Decision Date03 May 1904
Citation47 S.E. 432,135 N.C. 287
PartiesMARKS v. HARRIET COTTON MILLS.
CourtNorth Carolina Supreme Court

Appeal from Superior Court, Durham County; O. H. Allen, Judge.

Action by W. H. Marks against the Harriet Cotton Mills. From a judgment for plaintiff, defendant appeals. Reversed.

In an action for injuries to a servant whose hand was caught in open cogwheels, testimony that the cogwheels should have been covered was incompetent, as invading the province of the jury.
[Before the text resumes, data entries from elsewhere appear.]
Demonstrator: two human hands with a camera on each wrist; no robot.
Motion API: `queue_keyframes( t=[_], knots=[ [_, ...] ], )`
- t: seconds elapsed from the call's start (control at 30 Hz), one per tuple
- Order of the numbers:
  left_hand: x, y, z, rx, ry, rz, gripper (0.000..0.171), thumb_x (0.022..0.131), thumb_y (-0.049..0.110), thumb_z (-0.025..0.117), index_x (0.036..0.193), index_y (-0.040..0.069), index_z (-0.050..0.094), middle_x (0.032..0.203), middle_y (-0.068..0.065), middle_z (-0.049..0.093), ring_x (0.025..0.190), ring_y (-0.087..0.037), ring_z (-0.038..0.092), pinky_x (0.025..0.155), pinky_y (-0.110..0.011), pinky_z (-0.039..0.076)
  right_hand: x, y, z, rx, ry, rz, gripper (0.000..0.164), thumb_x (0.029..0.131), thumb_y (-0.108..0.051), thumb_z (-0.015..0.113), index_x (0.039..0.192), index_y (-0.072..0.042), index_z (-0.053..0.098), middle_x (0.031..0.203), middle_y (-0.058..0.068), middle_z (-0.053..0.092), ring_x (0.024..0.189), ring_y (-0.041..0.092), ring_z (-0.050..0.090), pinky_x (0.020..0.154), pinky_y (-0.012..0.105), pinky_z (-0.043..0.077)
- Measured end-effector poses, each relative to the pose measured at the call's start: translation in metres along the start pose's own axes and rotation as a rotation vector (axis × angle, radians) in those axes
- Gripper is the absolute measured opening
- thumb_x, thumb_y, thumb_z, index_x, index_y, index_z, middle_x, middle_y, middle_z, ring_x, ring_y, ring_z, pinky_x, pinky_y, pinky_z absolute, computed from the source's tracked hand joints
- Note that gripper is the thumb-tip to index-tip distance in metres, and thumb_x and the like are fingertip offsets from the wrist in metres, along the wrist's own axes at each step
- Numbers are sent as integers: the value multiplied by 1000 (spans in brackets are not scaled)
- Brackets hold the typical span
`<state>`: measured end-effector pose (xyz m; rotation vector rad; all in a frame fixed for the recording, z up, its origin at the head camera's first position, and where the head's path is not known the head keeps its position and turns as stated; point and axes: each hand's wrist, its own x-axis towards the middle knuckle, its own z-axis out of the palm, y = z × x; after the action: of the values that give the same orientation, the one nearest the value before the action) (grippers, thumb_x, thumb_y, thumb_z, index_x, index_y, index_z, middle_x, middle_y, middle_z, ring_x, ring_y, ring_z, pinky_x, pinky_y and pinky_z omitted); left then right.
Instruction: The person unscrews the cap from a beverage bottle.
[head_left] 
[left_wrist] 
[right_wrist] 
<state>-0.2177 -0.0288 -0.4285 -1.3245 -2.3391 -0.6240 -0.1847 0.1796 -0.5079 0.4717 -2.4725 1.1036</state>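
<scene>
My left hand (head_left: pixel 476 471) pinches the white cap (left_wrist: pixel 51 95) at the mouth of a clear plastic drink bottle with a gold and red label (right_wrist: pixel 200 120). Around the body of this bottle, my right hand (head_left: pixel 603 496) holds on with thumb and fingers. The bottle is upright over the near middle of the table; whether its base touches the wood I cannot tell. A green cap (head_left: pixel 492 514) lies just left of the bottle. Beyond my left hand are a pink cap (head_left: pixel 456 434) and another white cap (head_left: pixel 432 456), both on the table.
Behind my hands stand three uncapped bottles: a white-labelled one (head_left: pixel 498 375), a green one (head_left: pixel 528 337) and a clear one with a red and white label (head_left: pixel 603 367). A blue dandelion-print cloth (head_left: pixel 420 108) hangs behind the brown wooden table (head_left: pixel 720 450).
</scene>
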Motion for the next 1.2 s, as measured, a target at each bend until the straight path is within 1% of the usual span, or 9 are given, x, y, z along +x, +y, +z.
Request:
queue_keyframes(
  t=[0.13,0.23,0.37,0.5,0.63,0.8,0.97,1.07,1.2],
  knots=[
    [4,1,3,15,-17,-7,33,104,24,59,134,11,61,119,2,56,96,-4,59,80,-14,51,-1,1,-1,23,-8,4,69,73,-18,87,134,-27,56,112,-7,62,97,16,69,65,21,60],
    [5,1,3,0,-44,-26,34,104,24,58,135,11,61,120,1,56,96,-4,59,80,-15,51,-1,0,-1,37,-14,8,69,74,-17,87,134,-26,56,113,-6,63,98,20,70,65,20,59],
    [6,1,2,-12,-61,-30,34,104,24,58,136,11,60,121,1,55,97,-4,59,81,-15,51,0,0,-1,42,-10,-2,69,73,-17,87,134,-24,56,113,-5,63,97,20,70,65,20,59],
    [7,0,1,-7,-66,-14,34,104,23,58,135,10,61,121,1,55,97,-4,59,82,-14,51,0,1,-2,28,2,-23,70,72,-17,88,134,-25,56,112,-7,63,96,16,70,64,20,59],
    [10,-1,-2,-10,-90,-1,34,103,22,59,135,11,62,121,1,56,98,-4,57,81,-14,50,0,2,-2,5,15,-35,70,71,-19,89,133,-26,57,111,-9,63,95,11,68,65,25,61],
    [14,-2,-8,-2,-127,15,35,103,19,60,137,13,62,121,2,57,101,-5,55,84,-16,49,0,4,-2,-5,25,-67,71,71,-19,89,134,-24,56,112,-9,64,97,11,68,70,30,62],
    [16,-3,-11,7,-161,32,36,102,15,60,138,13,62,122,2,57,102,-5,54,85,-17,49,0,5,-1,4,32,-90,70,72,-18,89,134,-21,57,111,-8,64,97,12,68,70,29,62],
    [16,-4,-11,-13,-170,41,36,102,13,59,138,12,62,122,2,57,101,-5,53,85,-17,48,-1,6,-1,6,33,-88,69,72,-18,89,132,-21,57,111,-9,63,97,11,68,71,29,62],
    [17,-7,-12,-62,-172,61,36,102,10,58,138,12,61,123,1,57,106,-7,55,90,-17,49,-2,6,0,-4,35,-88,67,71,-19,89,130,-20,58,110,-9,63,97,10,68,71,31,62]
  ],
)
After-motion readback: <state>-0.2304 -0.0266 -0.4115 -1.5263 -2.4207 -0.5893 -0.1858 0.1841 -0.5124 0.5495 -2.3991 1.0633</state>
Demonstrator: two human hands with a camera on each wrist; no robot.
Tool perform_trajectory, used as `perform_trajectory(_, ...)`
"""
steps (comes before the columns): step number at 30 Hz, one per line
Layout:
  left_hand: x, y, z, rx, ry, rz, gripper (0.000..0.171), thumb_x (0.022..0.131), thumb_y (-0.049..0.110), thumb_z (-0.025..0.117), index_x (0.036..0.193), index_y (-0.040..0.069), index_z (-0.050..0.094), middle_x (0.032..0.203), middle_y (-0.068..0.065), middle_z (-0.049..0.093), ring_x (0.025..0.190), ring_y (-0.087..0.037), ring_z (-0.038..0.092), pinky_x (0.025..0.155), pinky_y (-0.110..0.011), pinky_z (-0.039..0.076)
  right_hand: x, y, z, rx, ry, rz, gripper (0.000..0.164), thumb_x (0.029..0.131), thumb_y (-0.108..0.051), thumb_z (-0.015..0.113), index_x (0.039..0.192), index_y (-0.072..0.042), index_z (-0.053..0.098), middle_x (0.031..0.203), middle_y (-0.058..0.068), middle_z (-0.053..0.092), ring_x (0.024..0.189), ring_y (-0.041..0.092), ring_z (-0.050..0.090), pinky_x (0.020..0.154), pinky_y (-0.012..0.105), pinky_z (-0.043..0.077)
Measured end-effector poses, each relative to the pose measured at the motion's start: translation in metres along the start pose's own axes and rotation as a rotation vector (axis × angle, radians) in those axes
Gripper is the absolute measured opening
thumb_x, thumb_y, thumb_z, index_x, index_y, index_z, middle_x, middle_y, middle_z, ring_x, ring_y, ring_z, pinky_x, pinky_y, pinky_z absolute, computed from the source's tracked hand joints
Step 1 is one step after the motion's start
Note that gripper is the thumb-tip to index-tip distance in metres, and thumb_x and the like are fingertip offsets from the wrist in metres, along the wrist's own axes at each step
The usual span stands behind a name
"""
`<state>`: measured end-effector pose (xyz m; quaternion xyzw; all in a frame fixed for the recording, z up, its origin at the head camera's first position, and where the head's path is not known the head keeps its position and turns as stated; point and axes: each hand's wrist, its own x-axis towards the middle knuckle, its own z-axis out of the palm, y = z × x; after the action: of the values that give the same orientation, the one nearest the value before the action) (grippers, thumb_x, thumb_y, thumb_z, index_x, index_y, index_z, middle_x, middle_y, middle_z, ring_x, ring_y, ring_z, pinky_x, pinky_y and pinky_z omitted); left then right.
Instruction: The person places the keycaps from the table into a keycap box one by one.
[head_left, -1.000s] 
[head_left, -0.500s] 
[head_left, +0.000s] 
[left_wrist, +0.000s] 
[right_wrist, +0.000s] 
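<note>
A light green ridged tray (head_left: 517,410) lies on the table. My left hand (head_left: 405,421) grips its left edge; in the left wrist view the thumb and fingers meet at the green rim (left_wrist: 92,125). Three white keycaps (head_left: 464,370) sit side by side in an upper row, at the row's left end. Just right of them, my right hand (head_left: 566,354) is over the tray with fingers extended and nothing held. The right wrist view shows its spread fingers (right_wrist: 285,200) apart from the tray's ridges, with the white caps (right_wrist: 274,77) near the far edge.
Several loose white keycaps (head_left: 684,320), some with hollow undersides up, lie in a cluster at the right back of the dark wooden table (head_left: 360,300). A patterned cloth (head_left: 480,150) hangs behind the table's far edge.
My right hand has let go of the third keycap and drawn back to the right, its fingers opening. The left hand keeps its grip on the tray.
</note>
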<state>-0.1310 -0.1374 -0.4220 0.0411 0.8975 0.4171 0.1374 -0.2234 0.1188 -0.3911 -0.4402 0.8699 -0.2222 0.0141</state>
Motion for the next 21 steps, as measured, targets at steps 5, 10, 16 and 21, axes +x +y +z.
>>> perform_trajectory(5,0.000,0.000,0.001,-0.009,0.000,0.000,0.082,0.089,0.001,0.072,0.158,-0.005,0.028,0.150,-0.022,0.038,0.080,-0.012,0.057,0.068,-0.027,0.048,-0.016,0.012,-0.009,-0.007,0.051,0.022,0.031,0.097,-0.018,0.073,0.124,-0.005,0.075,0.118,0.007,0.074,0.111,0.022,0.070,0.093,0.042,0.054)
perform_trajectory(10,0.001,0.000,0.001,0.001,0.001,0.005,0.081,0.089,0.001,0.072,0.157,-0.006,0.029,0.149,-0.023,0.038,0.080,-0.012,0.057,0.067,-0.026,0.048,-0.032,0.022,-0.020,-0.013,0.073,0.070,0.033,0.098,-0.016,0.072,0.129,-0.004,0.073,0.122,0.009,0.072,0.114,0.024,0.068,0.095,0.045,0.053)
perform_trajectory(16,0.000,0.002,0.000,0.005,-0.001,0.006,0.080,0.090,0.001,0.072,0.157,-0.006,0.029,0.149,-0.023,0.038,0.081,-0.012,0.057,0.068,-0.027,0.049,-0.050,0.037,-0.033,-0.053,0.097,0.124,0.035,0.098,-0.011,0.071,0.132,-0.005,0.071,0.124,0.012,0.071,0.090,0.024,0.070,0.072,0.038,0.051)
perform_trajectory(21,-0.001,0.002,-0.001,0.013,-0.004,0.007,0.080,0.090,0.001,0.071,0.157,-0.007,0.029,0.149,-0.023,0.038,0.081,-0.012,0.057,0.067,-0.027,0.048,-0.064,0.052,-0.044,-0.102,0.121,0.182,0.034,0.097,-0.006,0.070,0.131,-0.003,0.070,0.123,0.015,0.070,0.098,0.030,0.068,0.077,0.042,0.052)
Winston & Bryant, for appellant.

Guthrie & Guthrie, for appellee.

WALKER J.

The plaintiff brought this action to recover damages for injuries alleged to have been caused by the defendant's negligence. He alleges that the defendant employed him to operate one of the machines in its cotton mill, called a ""speeder," and that he was ordered by the boss or foreman to clean the machine while it was running that the cogwheels of the speeder were not boxed or cased, as they should have been, and that, owing to its condition, it was dangerous to run the machine at a great speed, as was done by the defendant while the plaintiff was cleaning it, all of which was unknown to him, as he was an inexperienced hand, and had not been warned of the danger or instructed how to avoid it. The excessive speed and the exposed condition of the cogs caused the plaintiff's hand to be caught in the wheels and severely injured.

In order to prove the unsafe condition of the machine, the plaintiff introduced as a witness Ola Woodlief, who was permitted to testify, notwithstanding the defendant's objection, that the cogwheels should have been covered or encased. Similar testimony was permitted to be given by other witnesses. It is only necessary that we should consider the competency of this testimony, as our opinion in regard to it is adverse to the plaintiff, who recovered the judgment below, and the other matters may not be presented at the next trial, if there is one. The defendant's motion to nonsuit, which was denied by the court, and to which ruling exception was taken, presents a question which calls for a most careful consideration. As the facts may be varied if the case is tried again, we refrain from expressing any opinion upon that ruling, lest one or the other of the parties may be thereby prejudiced.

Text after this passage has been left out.